What is expected: Read the listing below and copy out every line that holds "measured".

= = = = =

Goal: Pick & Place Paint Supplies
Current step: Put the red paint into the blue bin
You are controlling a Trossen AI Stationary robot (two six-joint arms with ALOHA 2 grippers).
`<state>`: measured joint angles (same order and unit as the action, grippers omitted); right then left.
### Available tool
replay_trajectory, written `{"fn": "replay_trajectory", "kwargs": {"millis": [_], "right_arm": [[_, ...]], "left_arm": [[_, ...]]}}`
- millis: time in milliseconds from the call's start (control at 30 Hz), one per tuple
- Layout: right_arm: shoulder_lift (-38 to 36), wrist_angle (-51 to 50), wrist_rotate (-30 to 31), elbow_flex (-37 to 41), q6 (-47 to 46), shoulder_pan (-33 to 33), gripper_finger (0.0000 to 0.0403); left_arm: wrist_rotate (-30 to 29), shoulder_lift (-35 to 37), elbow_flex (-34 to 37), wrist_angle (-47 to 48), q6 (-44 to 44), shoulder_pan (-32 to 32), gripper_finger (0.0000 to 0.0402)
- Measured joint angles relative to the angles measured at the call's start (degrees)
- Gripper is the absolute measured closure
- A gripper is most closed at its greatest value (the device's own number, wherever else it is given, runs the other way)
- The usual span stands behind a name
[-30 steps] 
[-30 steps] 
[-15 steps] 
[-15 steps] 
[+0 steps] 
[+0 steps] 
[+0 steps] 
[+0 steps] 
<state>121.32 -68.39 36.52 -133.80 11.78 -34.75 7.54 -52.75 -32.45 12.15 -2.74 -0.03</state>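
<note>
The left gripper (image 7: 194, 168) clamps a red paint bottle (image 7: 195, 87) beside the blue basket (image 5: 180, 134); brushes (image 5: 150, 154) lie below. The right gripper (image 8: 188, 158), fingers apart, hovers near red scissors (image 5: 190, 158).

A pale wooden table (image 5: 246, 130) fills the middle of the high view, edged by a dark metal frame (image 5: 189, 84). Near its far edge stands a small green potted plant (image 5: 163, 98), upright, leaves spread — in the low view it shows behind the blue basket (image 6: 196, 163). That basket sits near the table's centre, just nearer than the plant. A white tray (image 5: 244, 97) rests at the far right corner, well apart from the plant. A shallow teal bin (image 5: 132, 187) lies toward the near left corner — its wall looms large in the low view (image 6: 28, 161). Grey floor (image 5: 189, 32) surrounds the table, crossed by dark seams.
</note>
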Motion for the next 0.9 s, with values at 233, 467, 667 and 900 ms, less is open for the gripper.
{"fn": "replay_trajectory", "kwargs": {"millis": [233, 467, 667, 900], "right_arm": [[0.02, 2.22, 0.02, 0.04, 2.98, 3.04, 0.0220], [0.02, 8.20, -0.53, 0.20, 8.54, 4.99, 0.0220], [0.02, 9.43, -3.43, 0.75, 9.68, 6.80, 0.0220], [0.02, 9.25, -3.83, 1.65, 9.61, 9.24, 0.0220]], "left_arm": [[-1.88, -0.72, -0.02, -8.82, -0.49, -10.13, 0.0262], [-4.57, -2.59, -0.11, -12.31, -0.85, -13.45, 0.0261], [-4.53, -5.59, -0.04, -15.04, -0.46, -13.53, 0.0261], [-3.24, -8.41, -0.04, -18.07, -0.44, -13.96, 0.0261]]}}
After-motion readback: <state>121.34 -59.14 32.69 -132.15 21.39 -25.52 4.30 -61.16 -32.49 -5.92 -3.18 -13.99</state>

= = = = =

Exercise response:
`<state>`: measured joint angles (same order and unit as the action, grippers omitted); right then left.
- Measured joint angles relative to the angles measured at the call's start (degrees)
- Gripper is the absolute measured closure

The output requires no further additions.